What this task involves
Return, in their exact form, the lines that lie between the start of the data below and the line containing "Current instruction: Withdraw", with both ends included.
■ ■ ■
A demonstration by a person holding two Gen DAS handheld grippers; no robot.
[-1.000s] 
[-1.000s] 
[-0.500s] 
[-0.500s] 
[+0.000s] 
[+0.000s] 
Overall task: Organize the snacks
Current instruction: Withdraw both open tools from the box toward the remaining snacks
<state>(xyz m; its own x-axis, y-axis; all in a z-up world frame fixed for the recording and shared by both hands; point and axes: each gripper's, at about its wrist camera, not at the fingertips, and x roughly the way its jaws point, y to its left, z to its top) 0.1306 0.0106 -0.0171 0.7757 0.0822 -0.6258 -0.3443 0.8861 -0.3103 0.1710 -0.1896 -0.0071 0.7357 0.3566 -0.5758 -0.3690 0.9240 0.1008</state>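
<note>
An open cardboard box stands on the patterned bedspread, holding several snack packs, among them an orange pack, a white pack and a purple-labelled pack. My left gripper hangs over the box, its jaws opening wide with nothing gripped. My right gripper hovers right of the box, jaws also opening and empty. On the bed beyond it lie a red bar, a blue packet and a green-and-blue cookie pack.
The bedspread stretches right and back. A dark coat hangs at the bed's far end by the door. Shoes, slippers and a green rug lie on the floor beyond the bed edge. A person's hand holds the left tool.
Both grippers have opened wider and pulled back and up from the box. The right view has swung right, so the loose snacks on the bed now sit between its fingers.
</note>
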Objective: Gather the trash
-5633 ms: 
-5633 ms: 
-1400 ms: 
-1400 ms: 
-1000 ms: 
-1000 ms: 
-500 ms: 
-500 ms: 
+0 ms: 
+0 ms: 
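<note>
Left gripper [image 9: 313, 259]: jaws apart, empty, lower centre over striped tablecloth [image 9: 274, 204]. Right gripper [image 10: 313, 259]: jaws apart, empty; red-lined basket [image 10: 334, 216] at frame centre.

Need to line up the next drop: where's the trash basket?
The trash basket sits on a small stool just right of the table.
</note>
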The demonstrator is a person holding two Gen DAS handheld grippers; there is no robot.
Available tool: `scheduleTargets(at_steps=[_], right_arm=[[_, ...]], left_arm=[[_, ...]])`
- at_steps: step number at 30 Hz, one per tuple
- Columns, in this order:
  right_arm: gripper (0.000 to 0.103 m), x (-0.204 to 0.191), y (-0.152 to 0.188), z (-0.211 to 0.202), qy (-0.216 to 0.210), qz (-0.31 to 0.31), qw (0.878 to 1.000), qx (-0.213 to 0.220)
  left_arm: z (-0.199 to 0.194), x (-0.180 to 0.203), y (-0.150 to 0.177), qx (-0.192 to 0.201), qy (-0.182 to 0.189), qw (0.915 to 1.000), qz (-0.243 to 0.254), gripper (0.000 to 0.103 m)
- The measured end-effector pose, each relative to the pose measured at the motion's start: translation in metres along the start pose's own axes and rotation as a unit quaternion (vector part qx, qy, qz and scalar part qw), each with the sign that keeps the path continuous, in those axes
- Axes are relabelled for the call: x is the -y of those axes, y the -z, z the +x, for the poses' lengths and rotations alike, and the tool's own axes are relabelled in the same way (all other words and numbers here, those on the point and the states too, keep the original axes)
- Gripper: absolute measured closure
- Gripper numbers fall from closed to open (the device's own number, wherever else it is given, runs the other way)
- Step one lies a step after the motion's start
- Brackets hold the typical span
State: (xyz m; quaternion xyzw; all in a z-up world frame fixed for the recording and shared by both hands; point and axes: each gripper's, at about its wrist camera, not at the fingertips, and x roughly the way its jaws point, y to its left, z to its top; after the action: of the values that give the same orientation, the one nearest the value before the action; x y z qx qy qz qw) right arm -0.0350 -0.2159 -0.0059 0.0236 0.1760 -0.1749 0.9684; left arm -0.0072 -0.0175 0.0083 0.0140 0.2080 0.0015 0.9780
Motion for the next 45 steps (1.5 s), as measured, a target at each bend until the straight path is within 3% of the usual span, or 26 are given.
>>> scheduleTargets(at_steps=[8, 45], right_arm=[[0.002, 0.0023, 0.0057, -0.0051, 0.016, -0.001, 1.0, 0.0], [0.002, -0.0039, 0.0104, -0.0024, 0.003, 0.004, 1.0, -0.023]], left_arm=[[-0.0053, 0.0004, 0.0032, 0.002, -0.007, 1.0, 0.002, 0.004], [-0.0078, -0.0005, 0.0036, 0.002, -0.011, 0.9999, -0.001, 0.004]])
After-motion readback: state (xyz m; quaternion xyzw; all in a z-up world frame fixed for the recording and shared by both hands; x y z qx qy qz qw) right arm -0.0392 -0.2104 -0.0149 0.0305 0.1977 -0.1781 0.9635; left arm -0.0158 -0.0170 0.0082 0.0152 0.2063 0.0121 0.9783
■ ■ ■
Response below
A demonstration by a person holding two Gen DAS handheld grippers; no robot.
[-1.000s] 
[-1.000s] 
[-0.500s] 
[-0.500s] 
[+0.000s] 
[+0.000s] 
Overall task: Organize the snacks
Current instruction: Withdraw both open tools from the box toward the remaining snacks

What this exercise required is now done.